I remember little of the rest of that day, except for my date with the special person. Later than evening, outside her home in Bethany, Oklahoma, she accepted my marriage proposal. 
The day turned bright. I remember little, and when children were mentioned, she said "four." So it was over the following years.
When there was hope and joy, and Jackie
Back home in Albuquerque, while black and white TV droned on and on with the funeral, friends commented how great it was to hear my voice full of hope and joy. The next semester, I returned to Oklahoma, to Central State University, and marriage that summer.
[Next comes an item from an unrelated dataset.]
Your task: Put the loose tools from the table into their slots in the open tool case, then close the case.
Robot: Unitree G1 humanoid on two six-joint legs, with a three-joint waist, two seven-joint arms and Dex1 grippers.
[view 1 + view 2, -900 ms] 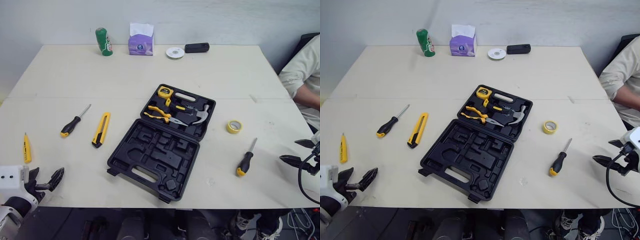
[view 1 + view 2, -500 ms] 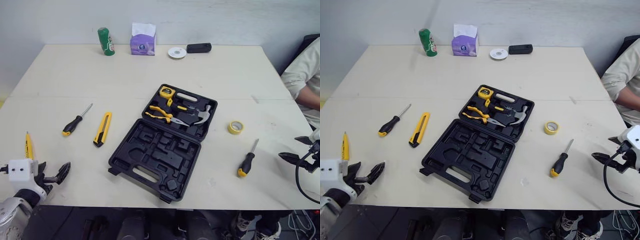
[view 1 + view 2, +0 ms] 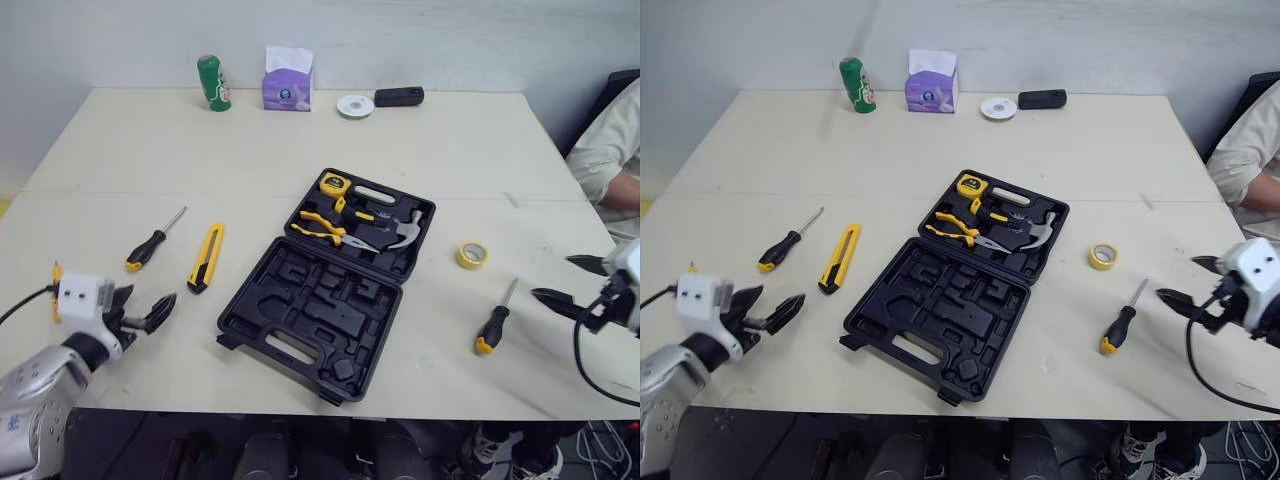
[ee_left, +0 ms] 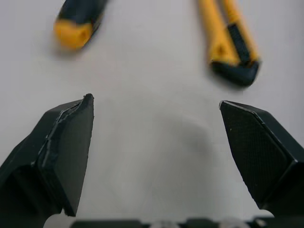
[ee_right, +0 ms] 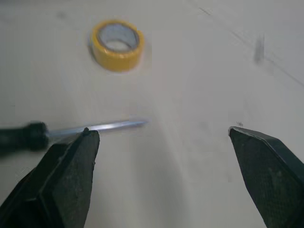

The years were good, and not so good, as with wine, and some were bad, and there were also mistakes and sorrows. But thankfully, the four children are healthy, smart and terrific, and today there are eight grandchildren, two of them bearing their grandmother's name.
Thus it is, that every Nov. 22, in spite of forgetting other dates, I always remember--tragedies, hopes and joys, and sorrows. Journeys ended then, and also began.
America lost hope, and I found it. As with my country, there have been bright days, and fewer dark days. Today, I'm thankful for all the bright days, and the many lives and memories  that have followed.
When the world was young, and so were we.